Stützpunktfeuerwehr ist in den alten Betriebshof gezogen

Die Kameraden hatten alle Hände voll zu tun, um das Inventar auszuladen. (Foto: Bettina Garms-Polatschek)

Erster Alarm erfolgte bereits neun Stunden nach dem Umzug

ALTWARMBÜCHEN (bgp). Geschäftiges Treiben im Feuerwehrhaus Altwarmbüchen. Das Inventar der Wehr wurde auf Lastwagen geladen, um es an den neuen provisorischen Standort auf dem alten Betriebshof der Gemeinde Isernhagen zu bringen. Der Abriss des bisherigen Feuerwehrhauses in Altwarmbüchen ist für Mitte Januar geplant, die Feuerwehr hofft auf die Fertigstellung des Neubaus am gleichen Standort noch im Jahr 2015.

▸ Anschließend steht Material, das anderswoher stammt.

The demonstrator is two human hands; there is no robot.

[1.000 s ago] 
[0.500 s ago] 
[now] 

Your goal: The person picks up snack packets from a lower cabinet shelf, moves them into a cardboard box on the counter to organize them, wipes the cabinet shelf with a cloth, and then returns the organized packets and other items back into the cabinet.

Bereits seit 8.00 Uhr morgens waren die Kameradinnen und Kameraden der Freiwilligen Feuerwehr Altwarmbüchen unter Leitung von Ortsbrandmeister Marc Perl dabei, die Sachen aus ihrem alten Feuerwehrhaus in der Nähe des Hallenbades zu dem vorübergehenden Quartier an der Hannoverschen Straße zu bringen.
Der Umzug bringe ein wenig Wehmut für die Feuerwehrkräfte mit sich, die teilweise schon seit sehr vielen Jahren dabei seien, obwohl der Neubau auf der gleichen Fläche erfolgen solle, beschreibt Löschmeister Christian Reinhart die Gefühlslage. Die lange Verbundenheit sei da schon zu spüren.

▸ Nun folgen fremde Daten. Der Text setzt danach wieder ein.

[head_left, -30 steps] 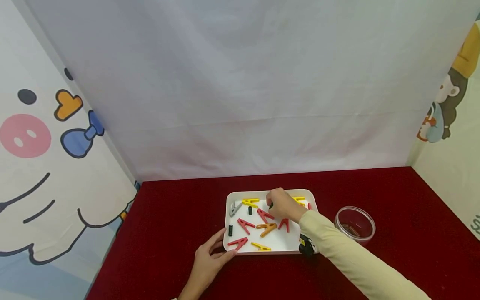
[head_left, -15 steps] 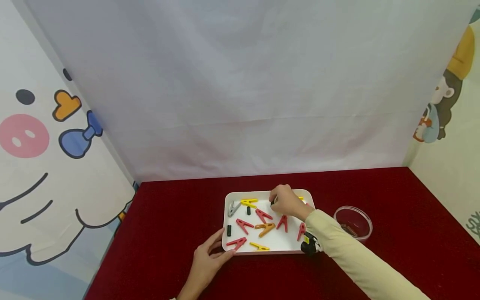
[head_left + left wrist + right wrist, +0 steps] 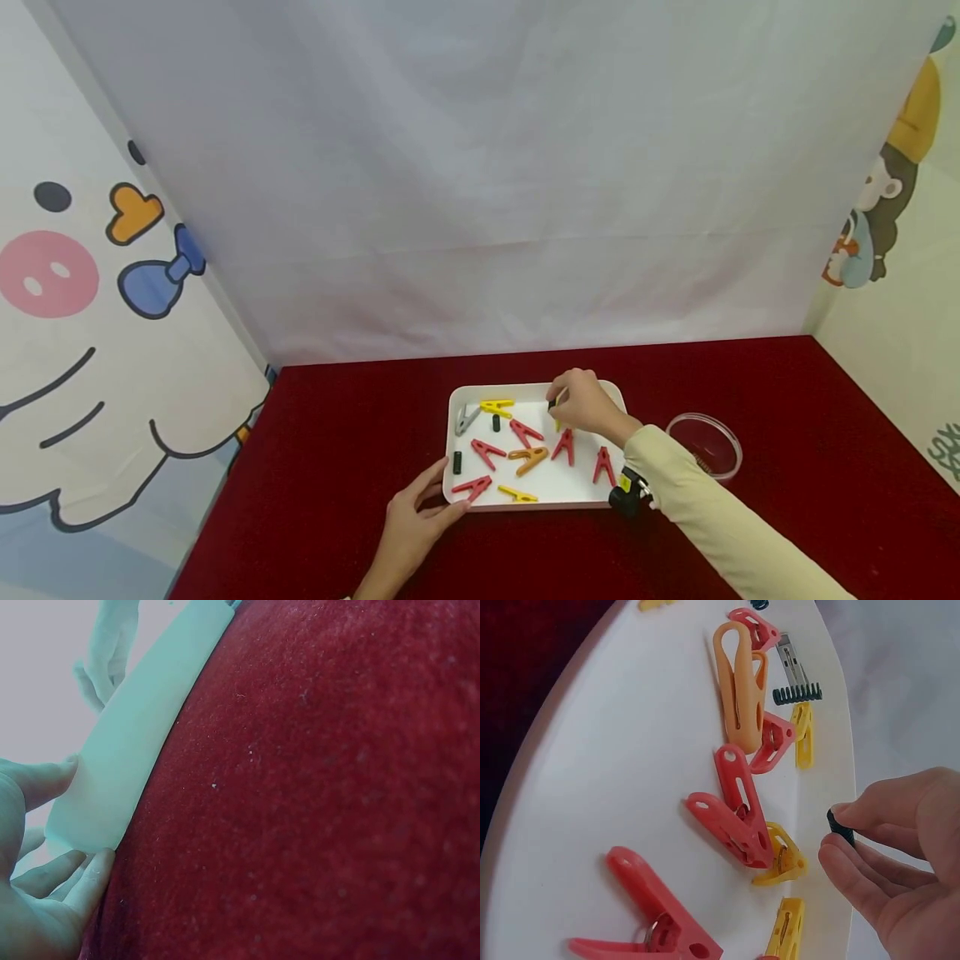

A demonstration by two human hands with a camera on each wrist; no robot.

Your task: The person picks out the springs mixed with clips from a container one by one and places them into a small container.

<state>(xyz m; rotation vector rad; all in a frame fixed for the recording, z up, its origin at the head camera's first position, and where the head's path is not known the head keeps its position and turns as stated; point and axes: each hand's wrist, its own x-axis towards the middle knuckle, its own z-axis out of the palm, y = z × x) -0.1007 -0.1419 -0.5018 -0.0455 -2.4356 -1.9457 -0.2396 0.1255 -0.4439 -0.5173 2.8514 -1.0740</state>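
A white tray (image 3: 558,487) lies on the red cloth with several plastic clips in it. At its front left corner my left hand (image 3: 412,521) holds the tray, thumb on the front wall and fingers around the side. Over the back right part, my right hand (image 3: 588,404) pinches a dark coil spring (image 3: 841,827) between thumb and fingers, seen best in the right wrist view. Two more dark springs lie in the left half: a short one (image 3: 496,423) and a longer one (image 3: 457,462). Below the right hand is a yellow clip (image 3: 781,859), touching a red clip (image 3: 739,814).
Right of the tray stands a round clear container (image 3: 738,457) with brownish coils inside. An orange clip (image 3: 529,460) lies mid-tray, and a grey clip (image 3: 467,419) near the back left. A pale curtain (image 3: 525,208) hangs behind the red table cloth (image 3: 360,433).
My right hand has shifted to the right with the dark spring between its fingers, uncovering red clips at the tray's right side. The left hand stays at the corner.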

Im Tatendrang der Beteiligten schwang aber auch die Vorfreude auf den Neubau mit, so dass mit viel Elan Schränke und Stühle, Schutzkleidung und vor allem technische Ausrüstung für die Kommunikation verladen und hinüber transportiert wurden.
Die größeren Einsatzfahrzeuge wurden in die eigens für die Übergangslösung errichteten geschlossenen Unterstände gebracht, zwei separate Umkleidekabinen eingerichtet, Möbel und viele Kleinteile ein- und ausgepackt. Die Umzugsaktivitäten hielten bis in die späten Abendstunden an. Zeitgleich wurde das Kommunikationssystem installiert und schon neun Stunden nach dem Umzug erfolgte der erste Alarm.
Bedingt durch Bauarbeiten in einem Pflegeheim am Lüneburger Damm wurde durch einen Rauchmelder um 7.46 Uhr der Feueralarm ausgelöst. Die Feuerwehr Altwarmbüchen konnte jedoch vor Ort schnell Entwarnung geben, da das Signal des Rauchmelders lediglich durch Baustaub ausgelöst wurde.
Die mitalarmierten Wehren aus Kirchhorst und Stelle konnten den Bereitstellungsraum wieder verlassen und an ihre Standorte zurückkehren. Die erste Fahrt vom neuen Provisorium aus attestierte der Feuerwehr auf jeden Fall volle Einsatzbereitschaft.